Vrije Universiteit Amsterdam

Morfotectonische analyses in ZO Karpaten


* Startdatum: 12-03-2010


* Tijd: 11.45


* Locatie: Aula


* Titel: Morfotectonische analyses in ZO Karpaten


* Spreker: D. Necea


* Promotor: prof.dr. P.A.M. Andriessen prof.dr. C. Dinu


* Onderdeel: Faculteit der Aard- en levenswetenschappen


* Wetenschapsgebied: Aard- en levenswetenschappen


* Evenementtype: Promotie

De zuidoostelijke Karpaten blijken opheffing en erosie te hebben ondergaan tijdens het Eoceen-Oligoceen en de samendrukking zette zich, anders dan eerder werd verondersteld, tijdens het Paleoceen voort. Dit is een van de conclusies uit het promotieonderzoek van Diana Necea.

Het onderzoek van Necea concentreert zich op de morfologische ontwikkeling en opheffings- en erosiegeschiedenis van de zuidoostelijke Karpaten. Dit gebergte is opgebouwd uit verschillende tektonische blokken en vormde zich tijdens het Trias tot Kwartair als onderdeel van de Alpen-Karpatenboog. De interne breukblokken waren actief tijdens het Midden-Krijt waarna de verkorting werd overgenomen door de externe breukblokken tijdens het Mioceen. Daarnaast ontwikkelden zich in het Laat-Mioceen het Focsani voorlandbekken en vervolgens in het Plioceen Brasov bekken bovenop de breukblokken van de interne Karpaten.

Necea's studie is een multidisciplinaire benadering dat zich richt op de dateringen van verticale bewegingen en erosiegeschiedenis van het zuidoostelijke Karpatengebergte van het Krijt tot Holoceen om zo de amplitude, timing en snelheid van de verticale bewegingen te bepalen. Met Infrared Stimulated Luminiscence dateringen van lösssequenties bepaalde zij accumulatiesnelheden en indirect de terrasvorming ouderdom en rivier insnijdingsnelheid.

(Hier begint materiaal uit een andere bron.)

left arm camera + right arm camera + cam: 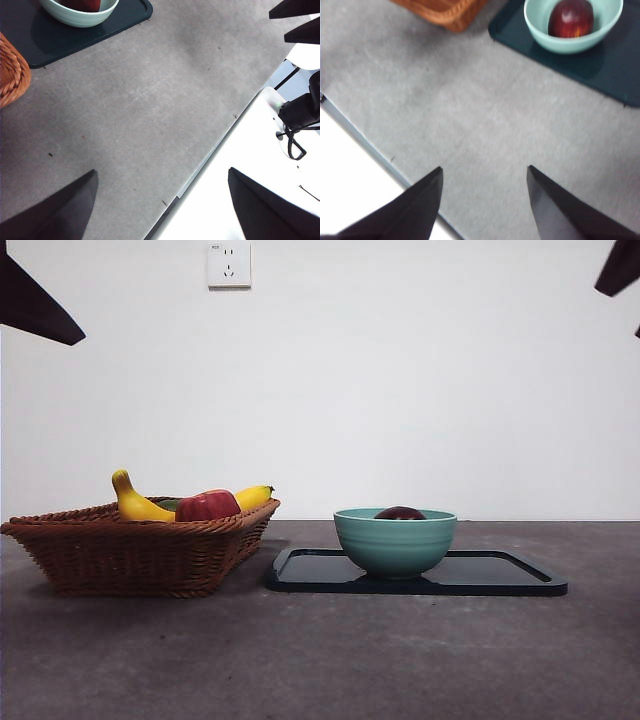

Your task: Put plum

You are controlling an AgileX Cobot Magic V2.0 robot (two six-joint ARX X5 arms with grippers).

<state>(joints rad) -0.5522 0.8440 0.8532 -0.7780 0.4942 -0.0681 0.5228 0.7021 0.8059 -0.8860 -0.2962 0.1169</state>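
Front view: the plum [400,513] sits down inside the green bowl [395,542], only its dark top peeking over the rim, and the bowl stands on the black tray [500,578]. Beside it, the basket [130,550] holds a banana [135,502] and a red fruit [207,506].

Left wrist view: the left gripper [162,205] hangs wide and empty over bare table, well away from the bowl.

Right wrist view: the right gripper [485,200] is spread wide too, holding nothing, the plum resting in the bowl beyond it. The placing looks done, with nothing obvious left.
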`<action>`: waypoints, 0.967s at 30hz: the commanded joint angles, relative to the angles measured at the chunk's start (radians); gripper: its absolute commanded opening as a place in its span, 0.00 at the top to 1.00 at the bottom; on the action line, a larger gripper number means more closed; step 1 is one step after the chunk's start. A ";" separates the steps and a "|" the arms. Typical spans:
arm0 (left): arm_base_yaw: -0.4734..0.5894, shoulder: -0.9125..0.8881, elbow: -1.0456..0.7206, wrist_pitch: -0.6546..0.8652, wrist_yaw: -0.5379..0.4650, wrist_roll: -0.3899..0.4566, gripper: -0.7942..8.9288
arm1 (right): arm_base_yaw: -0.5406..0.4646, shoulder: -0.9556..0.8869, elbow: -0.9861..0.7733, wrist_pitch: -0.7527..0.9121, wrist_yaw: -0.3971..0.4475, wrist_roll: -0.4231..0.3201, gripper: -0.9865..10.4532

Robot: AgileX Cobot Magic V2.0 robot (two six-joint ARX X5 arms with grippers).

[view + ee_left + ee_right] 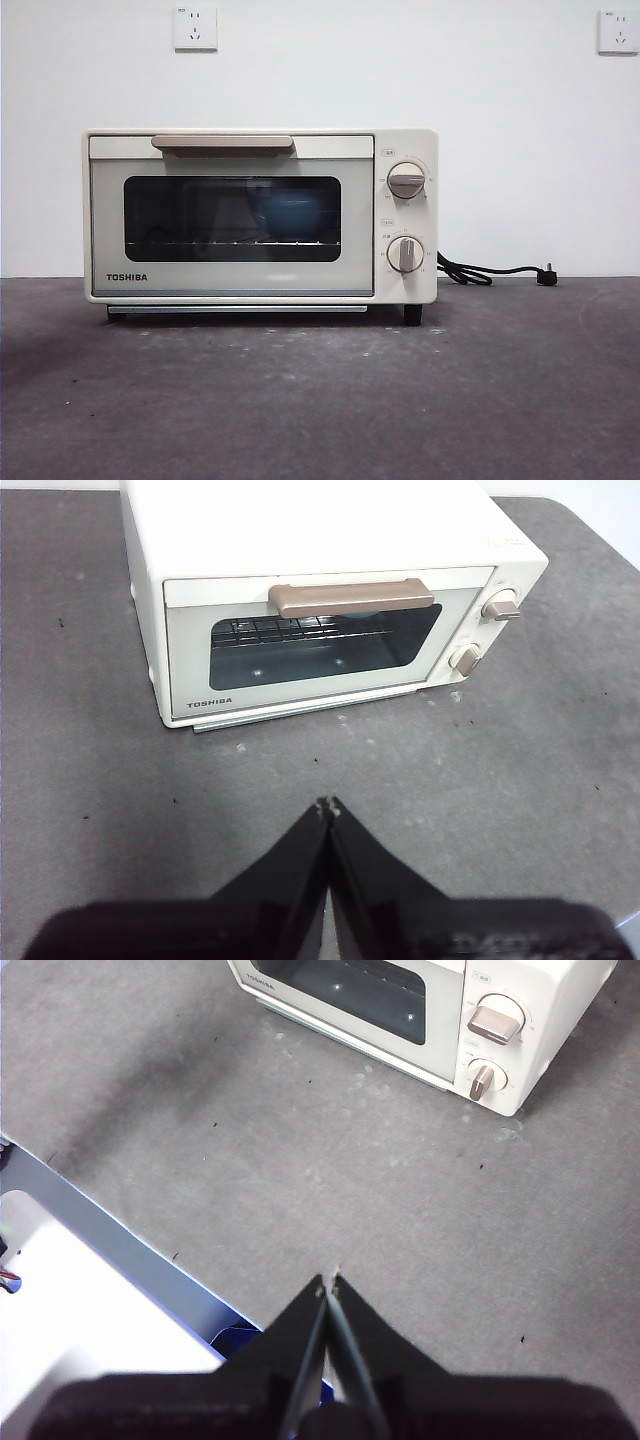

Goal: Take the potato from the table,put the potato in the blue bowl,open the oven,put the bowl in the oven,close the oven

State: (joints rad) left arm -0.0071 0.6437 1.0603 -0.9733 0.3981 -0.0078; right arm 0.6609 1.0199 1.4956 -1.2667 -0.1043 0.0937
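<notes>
The oven (260, 215) is a cream-white box with rounded corners, its door shut, with a dark glass window, a flat beige bar handle (222, 143) along the top of the door and two silver knobs (406, 180) stacked on its right panel. Through the glass the round blue bowl (290, 212) shows dimly, resting on the thin wire rack inside; the potato cannot be made out. The oven stands on the table (500, 400), a dark grey, rough, speckled surface. A black cord (480, 272) with its plug lies on the table to the oven's right. Behind is a plain white wall with two white sockets (195, 28). The left gripper (328, 805) and the right gripper (328, 1280) both hang above bare table on the near side of the oven, well apart from it, each with its black tapered jaws pressed together on nothing.
</notes>
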 commanded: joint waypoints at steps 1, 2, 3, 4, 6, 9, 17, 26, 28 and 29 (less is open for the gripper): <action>-0.002 -0.003 -0.005 0.017 -0.008 0.010 0.92 | 0.001 -0.004 0.000 0.001 0.002 0.010 0.91; -0.002 -0.003 -0.005 0.022 -0.007 0.010 0.92 | 0.001 -0.005 0.000 0.001 0.002 0.010 0.91; -0.002 -0.003 -0.005 0.022 -0.007 0.010 0.92 | 0.001 -0.006 0.000 0.001 0.002 0.010 0.91; -0.002 -0.003 -0.005 0.021 -0.008 0.016 0.92 | 0.001 -0.006 0.000 0.001 0.002 0.010 0.91; -0.005 -0.003 -0.006 0.039 -0.027 0.077 0.92 | 0.001 -0.009 0.000 0.001 0.002 0.010 0.91; -0.006 -0.019 -0.009 0.143 -0.083 0.132 0.92 | 0.001 -0.013 0.000 0.001 0.002 0.010 0.91; 0.014 -0.201 -0.309 0.765 -0.163 0.163 0.92 | 0.001 -0.029 0.000 0.001 0.003 0.010 0.91; 0.022 -0.409 -0.746 1.001 -0.336 0.163 0.92 | 0.001 -0.055 0.000 0.001 0.003 0.010 0.91; 0.022 -0.443 -0.809 1.004 -0.370 0.163 0.92 | 0.001 -0.059 0.000 0.001 0.003 0.010 0.91; 0.022 -0.455 -0.833 1.004 -0.381 0.163 0.92 | 0.001 -0.061 0.000 0.001 0.005 0.010 0.91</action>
State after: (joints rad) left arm 0.0113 0.2020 0.2489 0.0116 0.0292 0.1432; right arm 0.6609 0.9611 1.4956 -1.2671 -0.1020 0.0937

Daarnaast hielpen lage-temperatuur thermochronologie bij het bepalen van de timing en amplitude van verticale bewegingen gedurende de gehele gebergtevorming.

De zuidoostelijke Karpaten blijken opheffing en erosie te hebben ondergaan gedurende het Eoceen-Oligoceen en dat de samendrukking zich tijdens het Paleoceen voortzette. Verkorting vervolgde zich in een post-gebergtevormingsfase van het Laat-Mioceen tot tegenwoordig. In het late Vroeg-Pleistoceen leidde dit tot 750 m opheffing en scheefstelling aan de westelijke flank van het Focsani bekken. Het late Midden-Pleistoceen-Holoceen toont een opheffing van ~250 m op basis van Midden Pleistocene-Holocene rivierterrassen van de externe breukblokken wordt gecorreleerd aan mogelijke tektonische of klimatologische gebeurtenissen.